The three came into Manhattan Federal Court charged with robbing the city's neediest and most vulnerable children, but even the most heartless and despicable greed does not always leave a discernible mark.

Stay Thompson, Philbert Gorrick and Nigel Osarenkhoe looked alarmingly human in their woeful self-pity as they took seats at the defendant's table in the fifth-floor courtroom Wednesday.

There was no cruel curl in the mouth, no coldness in the eyes, nothing to tell you these three are charged with the monstrous crime of looting a fortune from the city Administration for Children's Services.

Thompson and Gorrick are affiliated with a private family services agency, and on Tuesday night they were arrested after allegedly taking a check for $711,420.25 fraudulently extracted from ACS. They allegedly used a similar scheme two years ago to steal $375,000 from ACS. Gorrick is said to have used his cut to buy an $84,000 black BMW.

Thompson is also alleged to have joined Osarenkhoe in bilking ACS for fictitious adoption subsidies. Court papers note that such funds are meant for kids "whose age, background or physical or mental disability make it more difficult to find an adoptive placement."

Osarenkhoe was arrested Wednesday morning at his office in the payments department at ACS, where he earns $70,685 a year. His lawyer noted in court that his client has a sideline, one which makes the accusations doubly disturbing.

"Mr. Osarenkhoe, he is a pastor," the attorney said.

Present at the time of all the arrests but absent from court was a fourth alleged conspirator, Lethem Duncan. He served as the $95,163-a-year deputy director of payment services at ACS. He is cooperating with the authorities.

"In the hopes of obtaining a reduction in his sentence," court papers note.

Let us hope that turning rat will not allow Duncan to escape the fullest measure of justice. He is apparently at the center of the schemes and should he be found guilty, he deserves every second of the 75-year maximum.

To be convicted of this crime is to be convicted of robbing excruciatingly vulnerable children as well as betraying those honest and heroic souls at ACS who struggle day in and day out against the most daunting odds.

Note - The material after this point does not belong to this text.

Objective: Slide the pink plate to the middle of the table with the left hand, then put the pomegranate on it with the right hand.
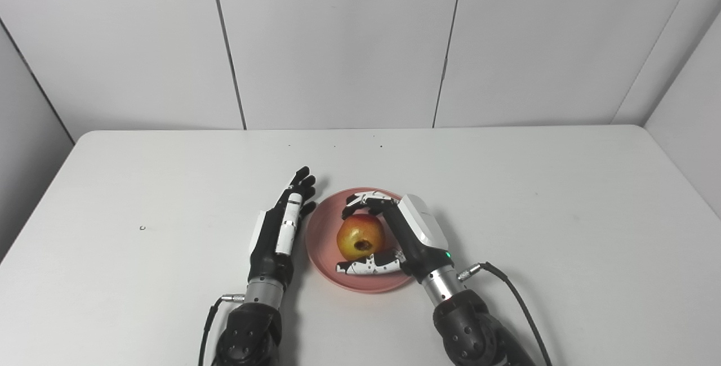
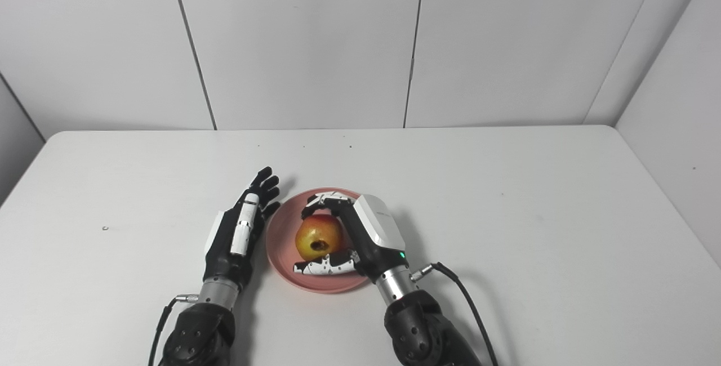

All of which made the defendants' apparent normalcy in court so unsettling. Thompson shook her head and made a face like someone wrongly accused when the prosecutor spoke of her laundering $31,275.16 of supposed adoptive subsidies in a bank account.

Osarenkhoe raised his hand to his face when his lawyer quietly asked if he saw his wife slumped in the far back corner of the courtroom. His lawyer asked the judge for Osarenkhoe to be allowed to attend a national church convention in Minnesota over the weekend.

The judge inquired if Osarenkhoe had surrendered his passport. The lawyer said it was in the safe at his client's home, which was at that very moment being searched by investigators.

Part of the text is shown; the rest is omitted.